_DATA SHOWN_
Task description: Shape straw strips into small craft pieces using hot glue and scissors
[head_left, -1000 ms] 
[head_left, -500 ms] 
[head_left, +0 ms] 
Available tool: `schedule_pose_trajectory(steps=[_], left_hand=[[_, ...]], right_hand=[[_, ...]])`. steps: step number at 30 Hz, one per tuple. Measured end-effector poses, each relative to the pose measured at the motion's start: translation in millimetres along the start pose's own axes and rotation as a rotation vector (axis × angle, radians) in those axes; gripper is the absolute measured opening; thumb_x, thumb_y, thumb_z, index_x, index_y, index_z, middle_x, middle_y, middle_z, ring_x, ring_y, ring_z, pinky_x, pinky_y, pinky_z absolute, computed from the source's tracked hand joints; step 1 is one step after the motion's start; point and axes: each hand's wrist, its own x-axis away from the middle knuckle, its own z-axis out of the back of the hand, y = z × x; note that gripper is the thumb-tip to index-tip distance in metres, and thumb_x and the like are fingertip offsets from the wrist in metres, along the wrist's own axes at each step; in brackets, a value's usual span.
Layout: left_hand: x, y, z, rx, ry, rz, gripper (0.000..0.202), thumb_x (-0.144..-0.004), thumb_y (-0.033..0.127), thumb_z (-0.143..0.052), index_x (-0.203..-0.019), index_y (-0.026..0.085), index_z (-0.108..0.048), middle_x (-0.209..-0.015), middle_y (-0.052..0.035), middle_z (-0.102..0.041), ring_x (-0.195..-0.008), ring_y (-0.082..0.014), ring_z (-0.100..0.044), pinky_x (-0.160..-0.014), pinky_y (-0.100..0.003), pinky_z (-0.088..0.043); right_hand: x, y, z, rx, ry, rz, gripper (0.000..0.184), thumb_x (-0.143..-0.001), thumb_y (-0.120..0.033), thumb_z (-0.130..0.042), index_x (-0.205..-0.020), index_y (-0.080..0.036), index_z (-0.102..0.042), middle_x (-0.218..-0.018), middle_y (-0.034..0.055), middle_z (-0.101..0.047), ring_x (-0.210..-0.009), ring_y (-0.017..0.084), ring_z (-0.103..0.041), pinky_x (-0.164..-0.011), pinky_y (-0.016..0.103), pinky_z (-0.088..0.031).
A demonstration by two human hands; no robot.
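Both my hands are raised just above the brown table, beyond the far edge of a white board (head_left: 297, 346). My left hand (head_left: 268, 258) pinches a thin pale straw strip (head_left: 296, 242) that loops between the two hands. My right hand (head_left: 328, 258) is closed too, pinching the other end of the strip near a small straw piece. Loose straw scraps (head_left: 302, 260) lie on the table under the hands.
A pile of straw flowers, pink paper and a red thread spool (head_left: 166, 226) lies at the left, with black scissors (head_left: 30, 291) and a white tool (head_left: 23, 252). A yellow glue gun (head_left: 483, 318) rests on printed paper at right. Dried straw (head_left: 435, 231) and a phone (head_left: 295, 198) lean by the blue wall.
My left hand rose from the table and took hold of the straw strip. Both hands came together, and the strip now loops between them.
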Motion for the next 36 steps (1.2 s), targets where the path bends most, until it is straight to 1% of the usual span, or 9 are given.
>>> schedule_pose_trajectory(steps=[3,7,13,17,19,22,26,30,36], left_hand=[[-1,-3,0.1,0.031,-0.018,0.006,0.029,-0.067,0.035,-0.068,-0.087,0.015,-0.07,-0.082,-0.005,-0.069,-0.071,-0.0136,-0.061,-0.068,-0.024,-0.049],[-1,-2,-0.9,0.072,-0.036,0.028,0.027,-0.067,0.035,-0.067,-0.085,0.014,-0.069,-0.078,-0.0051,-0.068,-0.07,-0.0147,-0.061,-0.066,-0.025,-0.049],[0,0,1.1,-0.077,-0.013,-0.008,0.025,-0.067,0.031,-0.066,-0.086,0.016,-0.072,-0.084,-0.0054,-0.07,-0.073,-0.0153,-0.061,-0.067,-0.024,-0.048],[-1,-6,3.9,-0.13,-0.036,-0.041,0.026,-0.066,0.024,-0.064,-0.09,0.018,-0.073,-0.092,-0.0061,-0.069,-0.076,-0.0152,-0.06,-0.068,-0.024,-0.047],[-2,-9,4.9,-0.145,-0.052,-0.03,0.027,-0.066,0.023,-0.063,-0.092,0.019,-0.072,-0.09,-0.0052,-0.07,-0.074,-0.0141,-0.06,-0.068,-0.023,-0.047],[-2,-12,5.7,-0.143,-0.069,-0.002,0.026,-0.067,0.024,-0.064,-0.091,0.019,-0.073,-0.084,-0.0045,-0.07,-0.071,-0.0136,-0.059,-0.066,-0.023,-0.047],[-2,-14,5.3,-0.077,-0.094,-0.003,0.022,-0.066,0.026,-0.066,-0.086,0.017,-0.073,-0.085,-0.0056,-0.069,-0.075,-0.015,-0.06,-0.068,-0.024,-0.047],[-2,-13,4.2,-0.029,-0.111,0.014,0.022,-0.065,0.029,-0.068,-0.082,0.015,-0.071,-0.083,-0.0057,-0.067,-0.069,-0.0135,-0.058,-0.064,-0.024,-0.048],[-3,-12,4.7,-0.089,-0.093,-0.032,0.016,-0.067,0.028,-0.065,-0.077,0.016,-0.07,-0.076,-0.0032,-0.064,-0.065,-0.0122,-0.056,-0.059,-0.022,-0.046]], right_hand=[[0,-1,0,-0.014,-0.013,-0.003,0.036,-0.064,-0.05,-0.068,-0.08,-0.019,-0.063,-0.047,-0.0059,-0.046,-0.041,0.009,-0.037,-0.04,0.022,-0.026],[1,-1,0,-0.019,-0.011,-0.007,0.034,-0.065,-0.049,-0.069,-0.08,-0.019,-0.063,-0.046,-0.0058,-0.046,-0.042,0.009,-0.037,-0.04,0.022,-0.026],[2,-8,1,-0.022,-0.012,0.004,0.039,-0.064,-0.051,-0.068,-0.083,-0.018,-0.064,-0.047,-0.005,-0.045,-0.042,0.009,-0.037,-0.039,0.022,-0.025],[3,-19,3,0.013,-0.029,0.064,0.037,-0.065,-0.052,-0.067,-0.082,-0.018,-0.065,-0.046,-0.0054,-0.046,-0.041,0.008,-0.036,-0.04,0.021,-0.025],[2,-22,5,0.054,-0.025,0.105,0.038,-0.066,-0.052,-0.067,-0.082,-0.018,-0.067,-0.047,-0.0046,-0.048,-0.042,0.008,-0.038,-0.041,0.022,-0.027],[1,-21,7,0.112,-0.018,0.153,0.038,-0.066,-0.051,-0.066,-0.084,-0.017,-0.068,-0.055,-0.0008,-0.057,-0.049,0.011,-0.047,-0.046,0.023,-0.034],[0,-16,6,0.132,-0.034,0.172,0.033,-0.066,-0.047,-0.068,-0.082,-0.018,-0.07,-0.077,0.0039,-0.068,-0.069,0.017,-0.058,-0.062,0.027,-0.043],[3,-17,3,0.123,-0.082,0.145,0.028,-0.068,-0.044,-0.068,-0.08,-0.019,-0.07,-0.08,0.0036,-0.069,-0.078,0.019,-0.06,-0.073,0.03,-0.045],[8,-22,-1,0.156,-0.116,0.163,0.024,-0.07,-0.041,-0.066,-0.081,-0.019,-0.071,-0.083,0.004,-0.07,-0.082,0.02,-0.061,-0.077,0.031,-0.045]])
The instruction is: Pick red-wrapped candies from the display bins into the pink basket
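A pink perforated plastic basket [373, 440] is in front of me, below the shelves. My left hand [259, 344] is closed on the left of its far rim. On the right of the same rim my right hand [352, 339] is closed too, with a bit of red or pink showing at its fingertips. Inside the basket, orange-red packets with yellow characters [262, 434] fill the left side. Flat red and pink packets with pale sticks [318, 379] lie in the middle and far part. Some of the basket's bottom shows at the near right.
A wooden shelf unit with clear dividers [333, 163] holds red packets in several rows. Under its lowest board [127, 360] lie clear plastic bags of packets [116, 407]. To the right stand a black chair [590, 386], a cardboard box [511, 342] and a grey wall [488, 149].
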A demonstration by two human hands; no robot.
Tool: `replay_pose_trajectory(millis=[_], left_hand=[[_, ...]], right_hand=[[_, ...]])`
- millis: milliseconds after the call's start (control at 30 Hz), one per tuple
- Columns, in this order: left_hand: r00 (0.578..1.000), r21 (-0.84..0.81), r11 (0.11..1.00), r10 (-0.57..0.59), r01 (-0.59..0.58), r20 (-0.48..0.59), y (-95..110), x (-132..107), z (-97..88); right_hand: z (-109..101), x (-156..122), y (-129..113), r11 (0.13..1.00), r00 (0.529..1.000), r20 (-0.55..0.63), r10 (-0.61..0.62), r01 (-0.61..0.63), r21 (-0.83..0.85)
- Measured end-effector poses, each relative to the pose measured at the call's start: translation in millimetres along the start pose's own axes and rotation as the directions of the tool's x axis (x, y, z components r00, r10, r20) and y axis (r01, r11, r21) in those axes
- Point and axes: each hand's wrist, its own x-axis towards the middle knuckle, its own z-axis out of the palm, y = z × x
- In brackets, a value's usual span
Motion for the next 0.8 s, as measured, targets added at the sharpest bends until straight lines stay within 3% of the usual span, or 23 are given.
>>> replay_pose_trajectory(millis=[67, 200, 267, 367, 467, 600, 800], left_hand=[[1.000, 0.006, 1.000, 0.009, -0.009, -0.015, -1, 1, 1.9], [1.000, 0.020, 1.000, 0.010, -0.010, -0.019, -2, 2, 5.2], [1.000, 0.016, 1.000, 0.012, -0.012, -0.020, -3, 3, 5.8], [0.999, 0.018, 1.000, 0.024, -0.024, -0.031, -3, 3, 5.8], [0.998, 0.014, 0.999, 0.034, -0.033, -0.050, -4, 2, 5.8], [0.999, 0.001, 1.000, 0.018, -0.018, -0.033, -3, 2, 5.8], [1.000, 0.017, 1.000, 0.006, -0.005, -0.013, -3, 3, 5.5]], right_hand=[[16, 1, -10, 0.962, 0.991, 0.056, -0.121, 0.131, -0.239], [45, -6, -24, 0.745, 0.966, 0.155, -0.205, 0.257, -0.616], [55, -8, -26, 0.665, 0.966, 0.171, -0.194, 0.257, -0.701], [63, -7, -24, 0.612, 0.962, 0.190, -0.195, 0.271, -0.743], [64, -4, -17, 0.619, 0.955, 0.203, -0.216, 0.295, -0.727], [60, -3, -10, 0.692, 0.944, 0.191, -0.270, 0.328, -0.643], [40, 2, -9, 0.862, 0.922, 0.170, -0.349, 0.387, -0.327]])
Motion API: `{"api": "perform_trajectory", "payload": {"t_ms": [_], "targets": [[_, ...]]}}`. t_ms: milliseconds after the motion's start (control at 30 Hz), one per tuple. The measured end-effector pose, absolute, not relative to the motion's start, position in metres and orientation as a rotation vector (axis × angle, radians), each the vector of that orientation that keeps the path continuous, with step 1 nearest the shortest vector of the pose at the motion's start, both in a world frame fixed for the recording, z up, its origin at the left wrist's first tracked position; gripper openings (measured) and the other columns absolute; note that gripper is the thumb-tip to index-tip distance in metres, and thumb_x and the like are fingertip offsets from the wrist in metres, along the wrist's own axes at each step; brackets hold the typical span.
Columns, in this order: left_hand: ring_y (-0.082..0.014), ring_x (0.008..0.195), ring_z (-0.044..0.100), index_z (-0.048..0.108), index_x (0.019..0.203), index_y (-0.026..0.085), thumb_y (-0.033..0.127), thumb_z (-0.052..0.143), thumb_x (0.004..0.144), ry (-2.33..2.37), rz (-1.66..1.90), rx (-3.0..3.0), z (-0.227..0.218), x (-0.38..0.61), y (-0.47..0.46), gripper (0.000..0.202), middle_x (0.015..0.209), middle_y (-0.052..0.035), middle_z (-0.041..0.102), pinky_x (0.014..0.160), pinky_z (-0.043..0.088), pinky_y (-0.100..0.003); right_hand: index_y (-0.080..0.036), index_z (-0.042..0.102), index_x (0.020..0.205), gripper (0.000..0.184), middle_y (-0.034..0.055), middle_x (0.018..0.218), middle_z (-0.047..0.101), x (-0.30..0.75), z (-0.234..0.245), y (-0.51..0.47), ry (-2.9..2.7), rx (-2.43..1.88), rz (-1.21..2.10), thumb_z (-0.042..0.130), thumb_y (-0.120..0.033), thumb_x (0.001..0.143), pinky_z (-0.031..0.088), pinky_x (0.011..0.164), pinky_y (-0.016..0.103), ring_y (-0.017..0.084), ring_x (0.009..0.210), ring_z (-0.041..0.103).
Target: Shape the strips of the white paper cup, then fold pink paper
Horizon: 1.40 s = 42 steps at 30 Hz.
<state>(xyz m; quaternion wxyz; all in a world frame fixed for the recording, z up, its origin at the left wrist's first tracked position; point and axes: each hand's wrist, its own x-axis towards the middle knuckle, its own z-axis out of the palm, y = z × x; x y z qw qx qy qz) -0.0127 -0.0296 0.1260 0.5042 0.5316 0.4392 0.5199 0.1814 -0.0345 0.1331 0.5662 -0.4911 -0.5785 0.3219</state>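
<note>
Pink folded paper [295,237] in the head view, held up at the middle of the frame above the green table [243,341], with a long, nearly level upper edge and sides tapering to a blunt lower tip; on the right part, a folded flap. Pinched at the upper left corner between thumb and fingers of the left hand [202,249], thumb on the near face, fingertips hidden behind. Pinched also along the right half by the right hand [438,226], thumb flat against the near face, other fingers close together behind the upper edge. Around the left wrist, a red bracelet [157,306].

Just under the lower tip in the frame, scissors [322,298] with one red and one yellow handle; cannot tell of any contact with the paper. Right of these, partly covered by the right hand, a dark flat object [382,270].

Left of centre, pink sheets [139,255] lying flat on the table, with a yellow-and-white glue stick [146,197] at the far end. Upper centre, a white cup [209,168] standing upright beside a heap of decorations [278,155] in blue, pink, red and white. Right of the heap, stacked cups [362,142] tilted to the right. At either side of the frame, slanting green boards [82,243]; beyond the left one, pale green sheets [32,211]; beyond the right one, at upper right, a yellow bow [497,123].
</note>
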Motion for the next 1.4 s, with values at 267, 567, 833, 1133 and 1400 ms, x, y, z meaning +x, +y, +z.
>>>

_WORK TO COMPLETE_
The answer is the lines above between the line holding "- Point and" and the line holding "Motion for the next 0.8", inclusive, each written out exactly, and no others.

_RESULT BELOW_
- Point and axes: each hand's wrist, its own x-axis towards the middle knuckle, its own z-axis out of the palm, y = z × x
- In brackets, a value's usual span
Motion for the next 0.8 s, as measured, targets added at the sharpest bends until straight lines stay within 3% of the usual span, or 23 are given.

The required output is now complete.